**WORK REQUEST:** Where the line containing "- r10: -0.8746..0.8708" appears, begin retyping; continue exactly through the final line of the data. Omit every picture.

BEGIN DATASET CONTENT

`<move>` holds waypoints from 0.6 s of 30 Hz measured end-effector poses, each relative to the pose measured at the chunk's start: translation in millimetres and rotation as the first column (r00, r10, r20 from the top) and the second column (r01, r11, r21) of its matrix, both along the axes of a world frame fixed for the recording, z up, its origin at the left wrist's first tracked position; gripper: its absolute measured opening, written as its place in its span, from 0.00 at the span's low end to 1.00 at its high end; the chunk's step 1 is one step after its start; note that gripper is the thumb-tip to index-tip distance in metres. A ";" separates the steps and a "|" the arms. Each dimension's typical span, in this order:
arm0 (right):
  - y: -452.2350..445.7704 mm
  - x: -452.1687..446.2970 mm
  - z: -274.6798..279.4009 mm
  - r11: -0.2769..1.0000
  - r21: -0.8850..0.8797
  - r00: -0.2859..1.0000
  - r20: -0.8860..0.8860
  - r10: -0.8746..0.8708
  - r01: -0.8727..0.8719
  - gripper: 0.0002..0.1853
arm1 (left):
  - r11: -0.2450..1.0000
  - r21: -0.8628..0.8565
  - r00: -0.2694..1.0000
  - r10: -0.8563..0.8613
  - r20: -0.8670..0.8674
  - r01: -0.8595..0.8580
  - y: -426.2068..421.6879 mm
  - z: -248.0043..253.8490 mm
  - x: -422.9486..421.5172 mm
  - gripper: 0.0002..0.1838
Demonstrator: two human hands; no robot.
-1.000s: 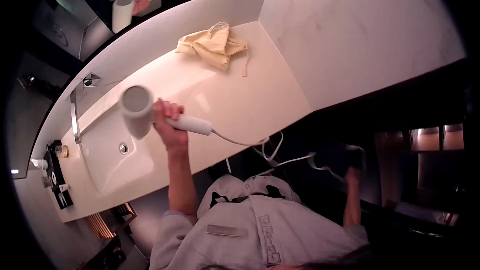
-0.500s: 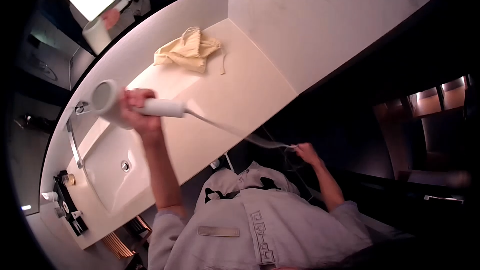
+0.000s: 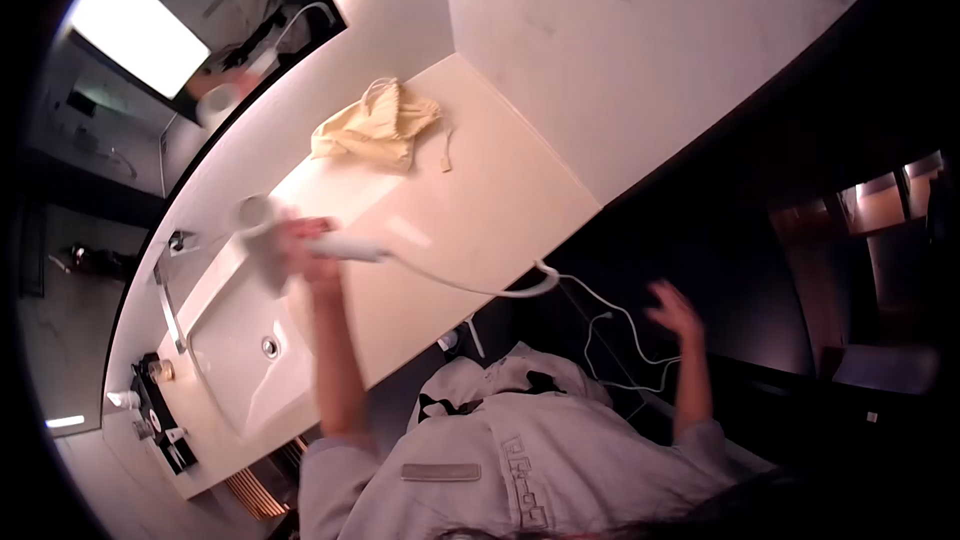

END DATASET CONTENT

**EXERCISE SOLUTION:**
  - r10: -0.8746..0.8708
  - r01: -0.8727..0.8719
  - gripper: 0.0002..0.1853
arm1 (left):
  - r11: -0.2450..1.0000
  - r21: -0.8628..0.8565
  - r00: -0.2694..1.0000
  - r10: -0.8563..0.8613
  - r20: -0.8670..0.8674
  - r01: -0.8595..0.8580
  - y: -426.2068..421.6879 mm
  - z: -248.0043..253.8490 mm
  - x: -422.9486..421.5172 mm
  - gripper: 0.0002..0.1838
Demonstrator: two human hands; no robot.
-1.000s: 
-0.500s: 
+0.000s: 

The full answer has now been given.